> **Exercise**:
Exclude the pictures and repeat all of the data exactly.

> **Dataset extract**:
★ ★ ★ ★ ★

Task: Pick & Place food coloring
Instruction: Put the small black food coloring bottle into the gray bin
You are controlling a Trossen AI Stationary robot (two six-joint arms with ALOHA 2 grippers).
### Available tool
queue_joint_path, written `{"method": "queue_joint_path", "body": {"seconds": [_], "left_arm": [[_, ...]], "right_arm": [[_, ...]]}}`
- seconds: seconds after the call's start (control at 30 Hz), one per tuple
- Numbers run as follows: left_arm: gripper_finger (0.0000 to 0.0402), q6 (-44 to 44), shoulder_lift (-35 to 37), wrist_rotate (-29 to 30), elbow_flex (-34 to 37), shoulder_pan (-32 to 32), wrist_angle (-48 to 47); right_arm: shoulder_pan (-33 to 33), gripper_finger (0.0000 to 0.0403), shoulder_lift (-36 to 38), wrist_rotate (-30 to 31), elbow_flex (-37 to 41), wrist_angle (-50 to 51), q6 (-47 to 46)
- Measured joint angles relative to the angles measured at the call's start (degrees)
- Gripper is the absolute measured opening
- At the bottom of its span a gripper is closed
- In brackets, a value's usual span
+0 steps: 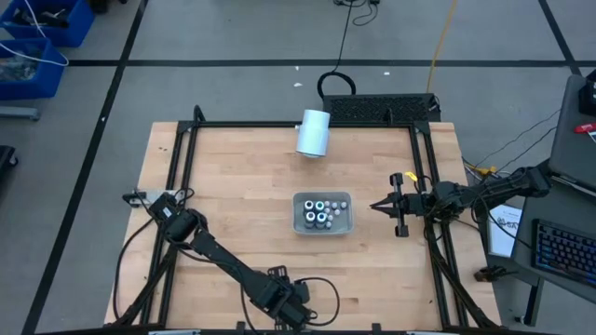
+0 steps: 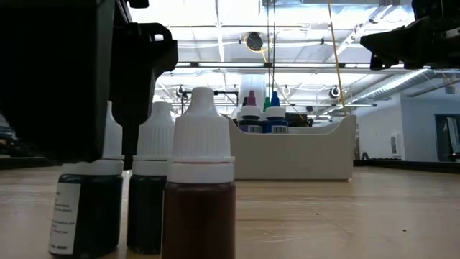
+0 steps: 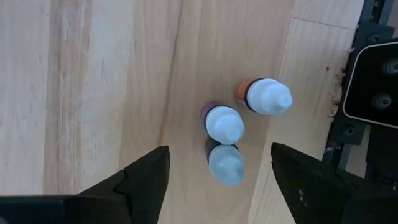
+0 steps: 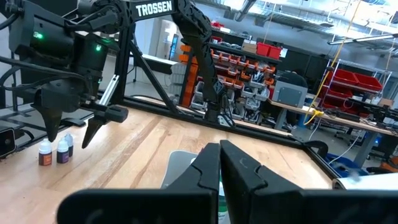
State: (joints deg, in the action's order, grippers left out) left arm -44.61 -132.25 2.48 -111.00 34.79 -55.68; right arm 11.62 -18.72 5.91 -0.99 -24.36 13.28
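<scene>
Tabletop (image 1: pixel 233 186): left gripper (image 3: pixel 217 180), fingers spread, over three bottles (image 3: pixel 224 124) hidden overhead; right gripper (image 4: pixel 219 165) closed, empty.

Bright ceiling lights (image 2: pixel 287 21) glared behind the backlit bottles (image 2: pixel 199 194) in the low view; the tabletop (image 1: pixel 242 186) was evenly lit, with soft shadows.
</scene>
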Motion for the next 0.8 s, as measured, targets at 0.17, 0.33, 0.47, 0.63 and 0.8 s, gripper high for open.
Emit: {"method": "queue_joint_path", "body": {"seconds": [0.17,0.33,0.47,0.63,0.8], "left_arm": [[0.0245,0.62,0.00,0.00,-0.02,0.00,0.00],[0.0203,0.64,0.00,-1.40,-0.02,0.10,0.02],[0.0184,2.07,0.00,-1.25,-0.04,0.22,0.02],[0.0170,2.46,0.00,-0.94,-0.04,0.22,0.04],[0.0160,2.46,0.00,-0.08,-0.04,0.22,0.47]], "right_arm": [[0.00,0.0004,0.00,0.00,0.00,-0.02,-0.11],[0.02,0.0004,0.00,0.00,0.00,-0.02,-0.15],[0.00,0.0004,0.00,0.00,0.00,-0.02,-0.15],[0.02,0.0004,0.02,0.00,0.00,0.22,-0.77],[0.02,0.0004,0.02,0.00,0.00,1.18,-0.80]]}}
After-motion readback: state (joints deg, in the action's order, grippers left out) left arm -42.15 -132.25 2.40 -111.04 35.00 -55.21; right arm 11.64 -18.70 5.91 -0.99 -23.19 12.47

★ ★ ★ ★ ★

> **Reply to the exercise**:
Task: Pick & Place food coloring
Instruction: Put the small black food coloring bottle into the gray bin
You are controlling a Trossen AI Stationary robot (two six-joint arms with ALOHA 2 grippers).
### Available tool
queue_joint_path, written `{"method": "queue_joint_path", "body": {"seconds": [_], "left_arm": [[_, ...]], "right_arm": [[_, ...]]}}`
- seconds: seconds after the call's start (control at 30 Hz), one per tuple
- Numbers run as follows: left_arm: gripper_finger (0.0000 to 0.0402), q6 (-44 to 44), shoulder_lift (-35 to 37), wrist_rotate (-29 to 30), elbow_flex (-34 to 37), shoulder_pan (-32 to 32), wrist_angle (-48 to 47); right_arm: shoulder_pan (-33 to 33), gripper_finger (0.0000 to 0.0403), shoulder_lift (-36 to 38), wrist_rotate (-30 to 31), elbow_flex (-37 to 41), wrist_angle (-50 to 51), q6 (-47 to 46)
- Measured joint angles relative to the angles measured at the call's start (degrees)
- Gripper is the absolute measured opening
- At the bottom of its span a gripper is closed
- In brackets, a value's usual span
+0 steps: 
+0 steps: 
+0 steps: 
+0 steps: 
State: (joints deg, in the action's order, grippers left out) left arm -44.61 -132.25 2.48 -111.00 34.79 -55.68; right arm 11.62 -18.72 5.91 -0.99 -24.36 13.28
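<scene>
Tabletop (image 1: pixel 233 186): left gripper (image 3: pixel 217 180), fingers spread, over three bottles (image 3: pixel 224 124) hidden overhead; right gripper (image 4: pixel 219 165) closed, empty.

Bright ceiling lights (image 2: pixel 287 21) glared behind the backlit bottles (image 2: pixel 199 194) in the low view; the tabletop (image 1: pixel 242 186) was evenly lit, with soft shadows.
</scene>
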Motion for the next 0.8 s, as measured, targets at 0.17, 0.33, 0.47, 0.63 and 0.8 s, gripper high for open.
Emit: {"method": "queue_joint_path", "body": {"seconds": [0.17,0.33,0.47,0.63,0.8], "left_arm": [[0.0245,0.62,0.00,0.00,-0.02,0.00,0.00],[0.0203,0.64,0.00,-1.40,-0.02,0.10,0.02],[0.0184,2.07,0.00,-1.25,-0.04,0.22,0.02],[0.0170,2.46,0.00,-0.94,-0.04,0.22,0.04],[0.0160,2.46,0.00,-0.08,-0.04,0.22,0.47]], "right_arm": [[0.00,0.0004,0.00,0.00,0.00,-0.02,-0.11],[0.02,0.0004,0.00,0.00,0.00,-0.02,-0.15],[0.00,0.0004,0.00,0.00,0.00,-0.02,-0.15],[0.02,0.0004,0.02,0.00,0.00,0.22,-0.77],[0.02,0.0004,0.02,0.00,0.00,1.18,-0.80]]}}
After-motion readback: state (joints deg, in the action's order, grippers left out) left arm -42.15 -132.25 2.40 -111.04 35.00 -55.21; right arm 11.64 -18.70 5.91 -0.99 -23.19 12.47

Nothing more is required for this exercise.